About this task
Of all the lines in the material, count those containing the string "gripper" and write only the resulting number.

____ Source data

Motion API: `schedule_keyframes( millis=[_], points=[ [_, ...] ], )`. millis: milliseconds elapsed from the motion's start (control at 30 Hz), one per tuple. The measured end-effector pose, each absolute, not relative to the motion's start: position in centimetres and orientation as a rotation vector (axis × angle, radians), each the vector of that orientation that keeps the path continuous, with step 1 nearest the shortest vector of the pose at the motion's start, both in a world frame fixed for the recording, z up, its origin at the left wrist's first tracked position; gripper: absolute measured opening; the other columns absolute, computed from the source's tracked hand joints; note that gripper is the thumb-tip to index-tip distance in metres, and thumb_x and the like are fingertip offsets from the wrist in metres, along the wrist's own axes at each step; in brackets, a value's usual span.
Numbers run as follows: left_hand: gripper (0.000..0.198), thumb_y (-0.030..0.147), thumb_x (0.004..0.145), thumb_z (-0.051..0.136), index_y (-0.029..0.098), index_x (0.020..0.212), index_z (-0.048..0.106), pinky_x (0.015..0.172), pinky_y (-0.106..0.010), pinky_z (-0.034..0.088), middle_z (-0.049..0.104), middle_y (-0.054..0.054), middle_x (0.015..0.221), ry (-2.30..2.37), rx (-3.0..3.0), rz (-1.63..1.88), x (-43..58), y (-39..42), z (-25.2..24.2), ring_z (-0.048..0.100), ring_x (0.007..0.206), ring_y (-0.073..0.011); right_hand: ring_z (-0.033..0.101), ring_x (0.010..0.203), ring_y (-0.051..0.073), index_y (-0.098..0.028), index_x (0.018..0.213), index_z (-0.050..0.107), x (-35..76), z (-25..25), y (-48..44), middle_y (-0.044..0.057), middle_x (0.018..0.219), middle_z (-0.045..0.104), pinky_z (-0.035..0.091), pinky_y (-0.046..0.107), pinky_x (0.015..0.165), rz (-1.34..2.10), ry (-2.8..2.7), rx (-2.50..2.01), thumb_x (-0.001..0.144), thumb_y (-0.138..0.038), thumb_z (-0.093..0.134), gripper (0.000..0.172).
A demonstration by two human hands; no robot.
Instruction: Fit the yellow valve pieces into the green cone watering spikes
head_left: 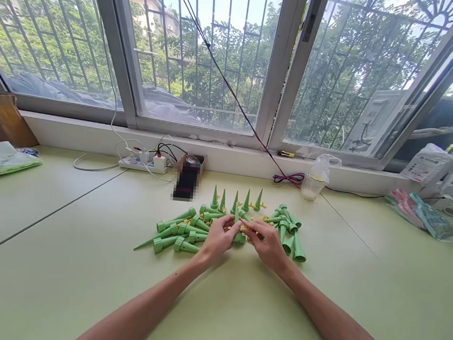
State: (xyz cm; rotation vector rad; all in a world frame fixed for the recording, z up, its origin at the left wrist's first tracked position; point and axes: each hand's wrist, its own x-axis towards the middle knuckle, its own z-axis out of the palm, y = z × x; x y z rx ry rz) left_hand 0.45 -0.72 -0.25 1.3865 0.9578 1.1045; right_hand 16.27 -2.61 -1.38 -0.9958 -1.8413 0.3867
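Note:
My left hand (219,236) is closed around a green plastic watering spike (239,238), which stands with its tip upward. Beside it, my right hand (270,243) pinches a small yellow valve piece (242,226) against the spike's side; the fingers partly hide it. Several finished-looking spikes (246,199) with yellow pieces stand upright in a row behind my hands. A pile of green capped spikes (183,230) lies left of my left hand. To the right are more green cones (299,249), heaped with open ends showing. Loose yellow pieces (251,241) lie between and under my hands.
A power strip (143,164) with plugs and cables sits by the window sill, near a small box (195,162) with a blurred dark item. A plastic cup (313,185) with a bag stands at the back. Packaged bags (421,213) lie right, a green-white bag (3,161) left.

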Motion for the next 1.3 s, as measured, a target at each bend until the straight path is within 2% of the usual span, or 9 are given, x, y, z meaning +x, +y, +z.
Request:
schedule_keyframes(
  millis=[267,733,1300],
  points=[
    [0.029,0.042,0.084,0.057,0.015,0.078,0.052,0.045,-0.019,0.028,0.042,0.004,0.064,0.948,1.687,1.206,0.31,-0.64,-0.52,0.037,0.052,-0.0069,0.05,0.062,0.016,-0.017,0.094,0.072,16.17,-1.21,-2.7,0.003,0.07,0.057,0.039,0.027,0.059,0.344,-1.856,-1.053,0.094,-0.029,0.052,0.023],
    [0.019,0.035,0.087,0.053,0.016,0.084,0.053,0.046,-0.021,0.023,0.044,0.004,0.066,0.986,1.877,1.203,0.32,-0.72,-0.51,0.032,0.05,-0.0067,0.051,0.061,0.015,-0.016,0.084,0.064,16.2,-1.31,-2.73,0.003,0.071,0.059,0.038,0.025,0.057,0.426,-1.864,-1.082,0.095,-0.026,0.048,0.022],
    [0.024,0.038,0.088,0.052,0.014,0.089,0.059,0.047,-0.022,0.025,0.051,0.001,0.068,0.973,1.923,1.192,0.19,-0.92,-0.48,0.034,0.051,-0.0079,0.04,0.057,0.014,-0.021,0.066,0.04,16.28,-1.88,-2.43,-0.001,0.062,0.048,0.03,0.026,0.055,0.365,-1.956,-1.101,0.099,-0.03,0.036,0.035]
  ],
)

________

Result of the exercise
2